## Exercise objective
All of the data should be copied exactly, with the pictures left out.

## Dataset extract
○ ○ ○ ○ ○
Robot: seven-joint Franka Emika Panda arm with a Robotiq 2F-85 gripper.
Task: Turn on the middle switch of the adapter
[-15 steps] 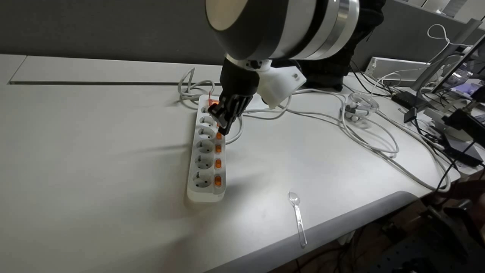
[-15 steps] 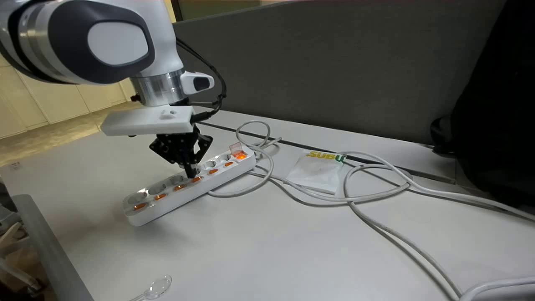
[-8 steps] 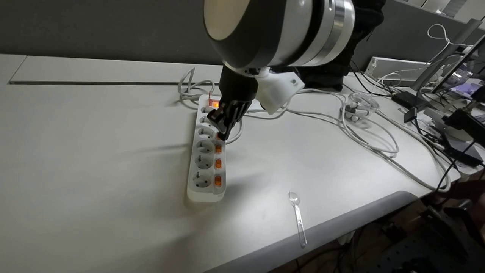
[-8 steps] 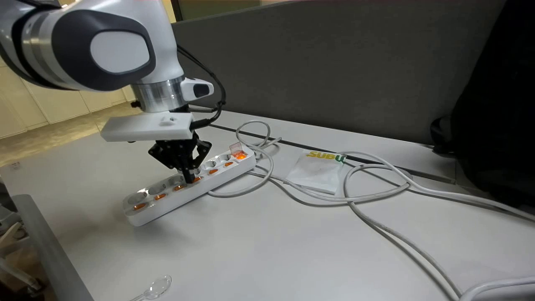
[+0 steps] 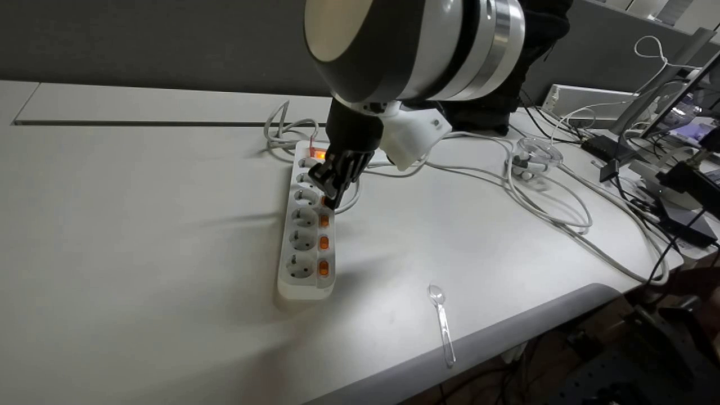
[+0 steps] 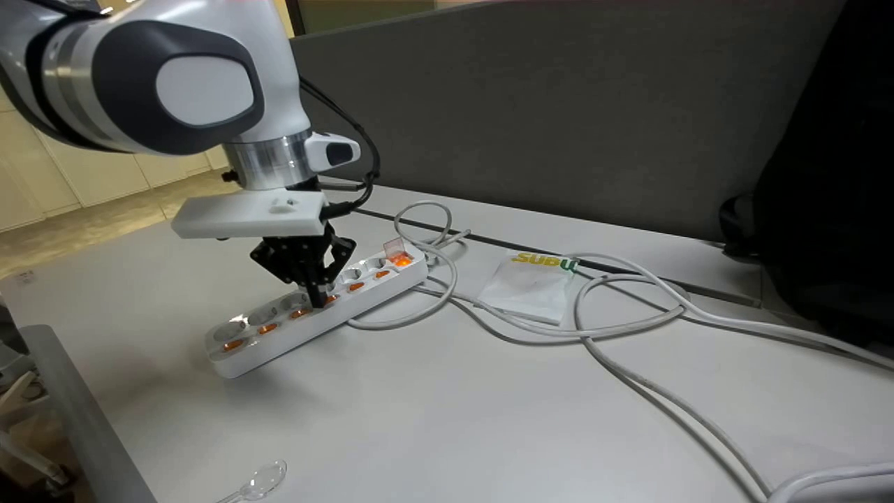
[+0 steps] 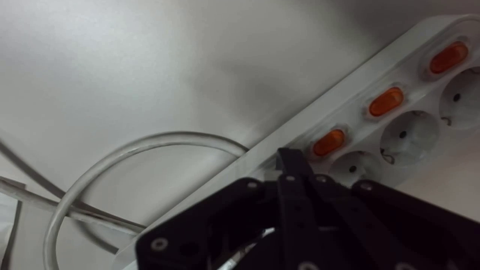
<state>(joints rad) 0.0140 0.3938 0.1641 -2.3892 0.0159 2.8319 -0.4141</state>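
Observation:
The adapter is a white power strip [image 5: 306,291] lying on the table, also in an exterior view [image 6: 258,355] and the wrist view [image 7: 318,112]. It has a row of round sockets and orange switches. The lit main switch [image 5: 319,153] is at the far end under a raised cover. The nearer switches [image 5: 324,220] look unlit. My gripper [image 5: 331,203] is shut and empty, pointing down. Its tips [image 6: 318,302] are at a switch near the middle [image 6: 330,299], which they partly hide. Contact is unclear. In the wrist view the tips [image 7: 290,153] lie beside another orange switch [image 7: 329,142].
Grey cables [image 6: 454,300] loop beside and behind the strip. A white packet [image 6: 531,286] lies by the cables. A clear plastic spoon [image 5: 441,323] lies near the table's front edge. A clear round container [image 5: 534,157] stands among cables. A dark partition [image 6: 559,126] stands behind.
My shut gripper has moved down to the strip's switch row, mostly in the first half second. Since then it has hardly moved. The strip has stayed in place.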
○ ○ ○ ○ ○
## Response
Robot: seven-joint Franka Emika Panda arm with a Robotiq 2F-85 gripper.
Task: Turn on the middle switch of the adapter
[-15 steps] 
[-15 steps] 
[-8 steps] 
[-8 steps] 
[+0 steps] 
[+0 steps] 
[+0 steps] 
<state>(joints rad) 0.0140 0.3938 0.1641 -2.3892 0.0159 2.8319 -0.4141</state>
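Observation:
The adapter is a white power strip [image 5: 306,291] lying on the table, also in an exterior view [image 6: 258,355] and the wrist view [image 7: 318,112]. It has a row of round sockets and orange switches. The lit main switch [image 5: 319,153] is at the far end under a raised cover. The nearer switches [image 5: 324,220] look unlit. My gripper [image 5: 331,203] is shut and empty, pointing down. Its tips [image 6: 318,302] are at a switch near the middle [image 6: 330,299], which they partly hide. Contact is unclear. In the wrist view the tips [image 7: 290,153] lie beside another orange switch [image 7: 329,142].
Grey cables [image 6: 454,300] loop beside and behind the strip. A white packet [image 6: 531,286] lies by the cables. A clear plastic spoon [image 5: 441,323] lies near the table's front edge. A clear round container [image 5: 534,157] stands among cables. A dark partition [image 6: 559,126] stands behind.
My shut gripper has moved down to the strip's switch row, mostly in the first half second. Since then it has hardly moved. The strip has stayed in place.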

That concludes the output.